Alessio Cragno, ex portiere del Cagliari calcio rifila a tutti una lezione di vita

Alessio Cragno ha fatto parlare di sé dopo aver rilasciato un’intervista a “Cronache di spogliatoio”, un media verticale sul mondo del calcio.

E alla prima domanda: «Perché parli così»? ha risposto candidamente: «Perché balbetto».

Lui stesso non ha paura a definirlo «un problema».

Nato a Compiobbi, un piccolo paesino in provincia di Firenze, i suoi genitori lo avevano fatto analizzare dalla testa ai piedi per comprendere a cosa fosse dovuto. Risultato? Niente di patologico. Andavo dalla logopedista e alla fine la diagnosi è stata chiara: niente.

«Ho anche provato a curarla, e lo faccio ancora adesso, vado dalla logopedista, ogni tanto faccio un ciclo di terapie». Lui stesso ricorda bene quanto gli ripetevano i suoi genitori.

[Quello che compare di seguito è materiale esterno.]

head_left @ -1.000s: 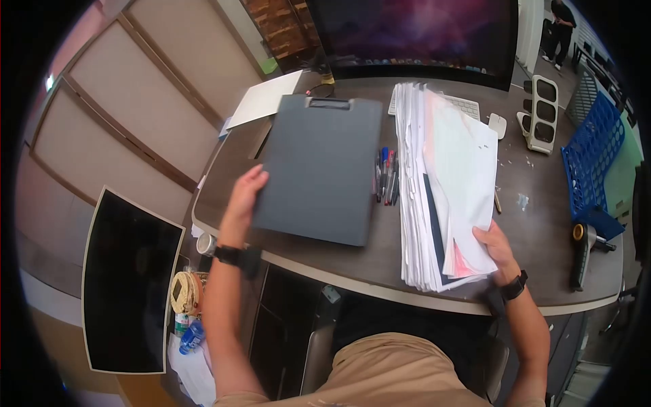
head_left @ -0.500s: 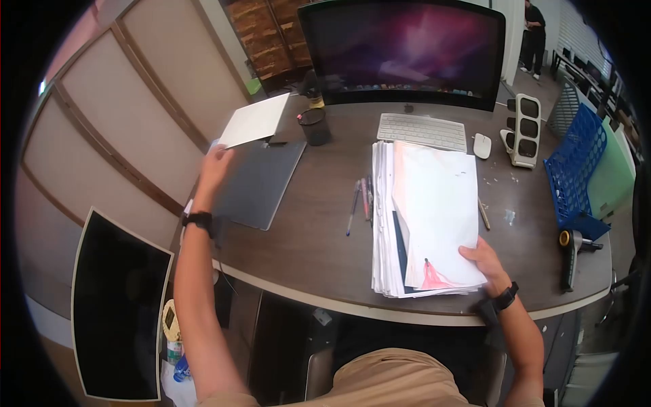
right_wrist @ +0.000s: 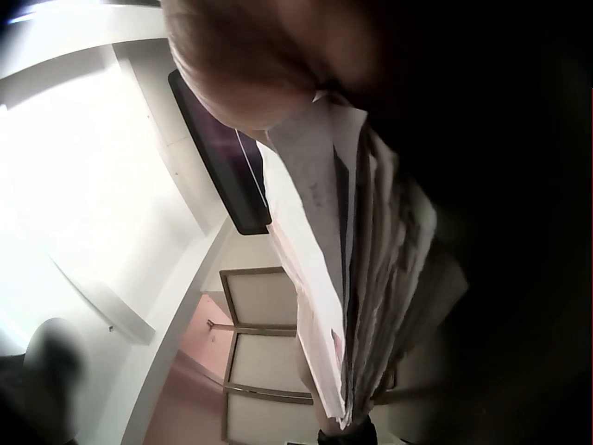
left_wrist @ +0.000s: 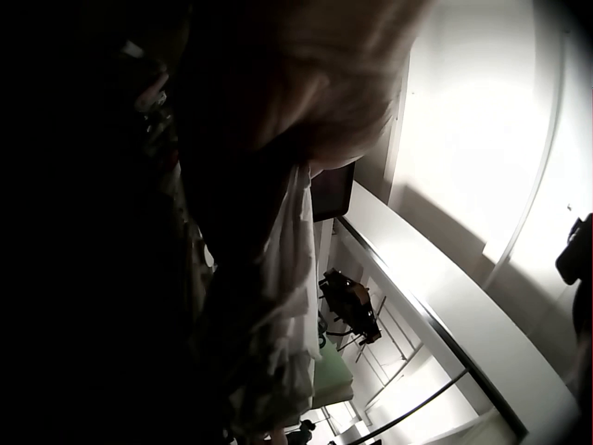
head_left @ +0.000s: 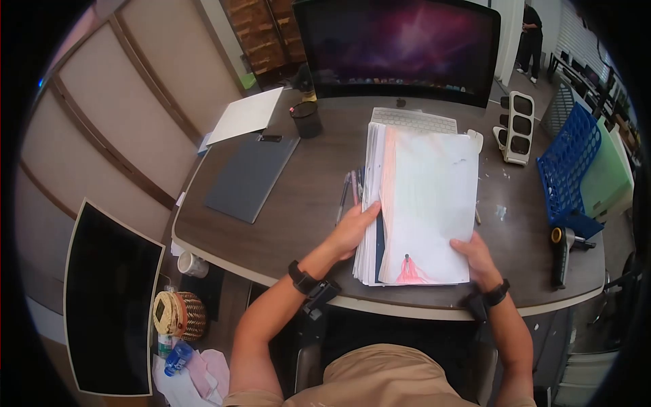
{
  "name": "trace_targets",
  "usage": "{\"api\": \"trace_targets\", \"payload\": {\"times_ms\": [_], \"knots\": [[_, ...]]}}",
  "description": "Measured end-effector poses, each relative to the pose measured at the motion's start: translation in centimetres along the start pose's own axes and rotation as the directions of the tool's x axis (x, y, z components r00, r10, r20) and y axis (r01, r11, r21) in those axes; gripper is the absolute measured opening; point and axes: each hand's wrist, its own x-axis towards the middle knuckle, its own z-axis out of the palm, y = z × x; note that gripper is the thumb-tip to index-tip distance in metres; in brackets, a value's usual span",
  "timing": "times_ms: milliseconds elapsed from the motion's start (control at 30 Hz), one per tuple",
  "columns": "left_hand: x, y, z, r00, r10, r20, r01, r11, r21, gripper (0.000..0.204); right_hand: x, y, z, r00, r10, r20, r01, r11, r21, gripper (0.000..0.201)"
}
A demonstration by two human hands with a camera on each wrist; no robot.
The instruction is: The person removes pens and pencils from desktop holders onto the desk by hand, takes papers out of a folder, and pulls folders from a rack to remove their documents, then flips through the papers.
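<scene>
A thick stack of papers [head_left: 427, 197], topped by a white sheet with a red mark near its lower edge, is held between both hands over the desk's front part. The left hand [head_left: 356, 227] grips its left side, thumb on top. At the lower right edge the right hand [head_left: 476, 256] grips it, thumb on the top sheet. The right wrist view shows the layered sheets [right_wrist: 371, 250] running out from the hand. Dark and partly hidden, the left wrist view shows paper [left_wrist: 292, 278] beneath the left hand. The fingers under the stack are hidden.
A dark clipboard [head_left: 252, 178] and a white sheet [head_left: 245, 115] lie at the desk's left. Pens [head_left: 349, 190] are beside the stack. Behind stand a pen cup [head_left: 306, 121], keyboard [head_left: 415, 120] and monitor [head_left: 400, 51]; a blue rack [head_left: 569, 163] is at right.
The dark clipboard was carried left and set down on the desk. The left hand let go of it and came back right to grip the paper stack, which the right hand kept holding.
</scene>
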Motion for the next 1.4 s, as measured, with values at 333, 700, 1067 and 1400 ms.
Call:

«Tu prendi il tempo che ti serve per parlare. Se qualcuno è realmente interessato a te, vedrai che aspetterà». Quindi? «Semplice: il problema non sei più tu. E se per te non è un problema, perché dovrebbe esserlo per gli altri? Me lo ripeto sempre: davvero, se non è un problema per me, perché dovrebbe esserlo per qualcun altro?».

E poi, «accetto il giudizio esterno su quello che dico, ma su come lo dico non mi tocca e non mi deve toccare. Meglio trovare le parole giuste che non trovarle. Questo non significa evitare di migliorare, ma se nel percorso inciampo, pazienza». 

In molti gli dicono «grazie» perché lo vedono sereno e così prendono coraggio. «Io non sono un santone, né posso dire alle persone come vivere» premette Alessio Cragno, da anni terzo portiere della Nazionale di Mancini, «ma oggi vi scrivo perché spero di essere d’aiuto. C’è chi è senza capelli, chi ha un occhio più aperto e uno più chiuso. Io balbetto. Tutti vogliamo essere perfetti: belli, intelligenti, simpatici. Altrimenti non siamo abbastanza. Smettete di fare a gara con gli altri. La corsa è solo con voi stessi».

Eppure in campo scompare tutto. «Sì, in campo quando urlo non mi succede. Così come quando canto. Sono frasi corte, e seguono una linea, un ritmo. Se riesco a mantenere una respirazione costante, parlando a cantilena, difficilmente balbetto. Potrei andare avanti per ore. Se parlando mi accorgo che sta per accadere e sto per andare contro un muro, cambio discorso o parole. Allungo le frasi, la prendo alla larga. Quando sei lì, è un rigore: non importa con quale piede lo calci, basta che lo tiri».